Typically, if a couple separates and one party wishes to keep the family pony, detailed schedules as to the income needs of the parties are drafted. They set out not only the cost of council tax and the annual food budget, but also the costs of keeping the animals, which in some cases could include the market rate of a good groom.

The obligation of one party to meet these costs comes broadly within the statutory framework as to the standard of living enjoyed by the parties before the breakdown of the marriage. There are no specific provisions with the statute relating to horses or any other animal.

Recently the issue of ongoing maintenance to support a keen horsewoman's lifestyle and her horses was addressed directly in a divorce battle.
This article sounds like a parody, but it is not. The courts have no business getting involved in such issues.


Unknown said...

O-M-G!!! What IS this world coming to!

Anonymous said...

As is typical of blogs in general and this blog in particular, you twist every scenario to fit your conception of family law systems gone mad worldwide.

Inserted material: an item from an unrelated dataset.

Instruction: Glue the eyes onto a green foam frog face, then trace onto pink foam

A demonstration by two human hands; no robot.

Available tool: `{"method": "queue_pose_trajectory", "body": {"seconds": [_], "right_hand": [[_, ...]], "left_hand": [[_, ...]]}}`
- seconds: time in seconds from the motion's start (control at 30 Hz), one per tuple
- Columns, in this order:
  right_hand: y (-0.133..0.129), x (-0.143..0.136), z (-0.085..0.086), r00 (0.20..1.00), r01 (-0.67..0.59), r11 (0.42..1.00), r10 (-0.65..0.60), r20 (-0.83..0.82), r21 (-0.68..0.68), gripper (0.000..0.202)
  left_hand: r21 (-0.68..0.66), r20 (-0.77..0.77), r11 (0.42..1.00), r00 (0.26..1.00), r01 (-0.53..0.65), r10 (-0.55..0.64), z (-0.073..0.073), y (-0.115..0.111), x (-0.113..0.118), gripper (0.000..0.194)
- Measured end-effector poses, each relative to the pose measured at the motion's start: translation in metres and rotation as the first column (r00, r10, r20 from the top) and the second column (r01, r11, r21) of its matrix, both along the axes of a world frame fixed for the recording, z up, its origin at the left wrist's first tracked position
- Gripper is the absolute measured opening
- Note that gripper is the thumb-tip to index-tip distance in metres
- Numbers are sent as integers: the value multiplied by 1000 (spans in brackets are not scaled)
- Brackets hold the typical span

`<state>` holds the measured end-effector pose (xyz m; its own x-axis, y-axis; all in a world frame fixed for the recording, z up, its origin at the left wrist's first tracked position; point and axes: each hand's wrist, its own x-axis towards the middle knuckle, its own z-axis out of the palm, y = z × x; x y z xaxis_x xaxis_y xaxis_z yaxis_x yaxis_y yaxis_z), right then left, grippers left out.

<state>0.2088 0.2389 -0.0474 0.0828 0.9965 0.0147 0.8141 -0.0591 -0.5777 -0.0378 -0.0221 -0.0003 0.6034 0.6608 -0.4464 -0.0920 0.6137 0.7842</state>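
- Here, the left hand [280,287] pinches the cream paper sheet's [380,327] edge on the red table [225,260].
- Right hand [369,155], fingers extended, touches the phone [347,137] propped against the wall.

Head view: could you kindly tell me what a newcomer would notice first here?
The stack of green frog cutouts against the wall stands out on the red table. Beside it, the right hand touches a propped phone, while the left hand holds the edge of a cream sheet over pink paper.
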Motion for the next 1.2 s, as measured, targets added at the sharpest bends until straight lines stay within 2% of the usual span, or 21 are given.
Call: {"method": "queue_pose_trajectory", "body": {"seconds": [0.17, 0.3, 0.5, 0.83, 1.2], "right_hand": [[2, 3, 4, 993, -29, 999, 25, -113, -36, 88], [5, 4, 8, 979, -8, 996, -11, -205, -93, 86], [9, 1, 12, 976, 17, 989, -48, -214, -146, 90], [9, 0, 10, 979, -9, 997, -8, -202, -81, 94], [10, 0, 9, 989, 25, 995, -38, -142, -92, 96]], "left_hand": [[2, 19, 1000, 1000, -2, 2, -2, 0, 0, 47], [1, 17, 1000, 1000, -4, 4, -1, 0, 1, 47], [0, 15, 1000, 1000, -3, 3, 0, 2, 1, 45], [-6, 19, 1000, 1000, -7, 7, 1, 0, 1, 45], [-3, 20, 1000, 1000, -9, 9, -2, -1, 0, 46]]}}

If an amount sufficient to support the avid horsewoman was appropiate. The award of an amount specific and sufficient to support her horses is a protective measure for the husband. By making the award specific to the maintianance of the horses. It allows the husband discontinue that amount should the woman cease to keep horses. If the court were simply to make an order in gross of s sum sufficient to support the wife in the style of the marriage, the husband would have to continue to pay even if the wife were to give up the horses. Support awards are frequently tied to specific expenditures. For instance, education expenses or medical expenses for treatable maladies. That way when the expense ends the parties do not need to return to court.

You want to think of this award in terms of horse support to bolster your world view of a system gone mad. I wonder if the article would have even made your blog if the woman had been the payor.

George said...

I am against court-order horse support, no matter who is paying. If people want pets, then they should spend their own money.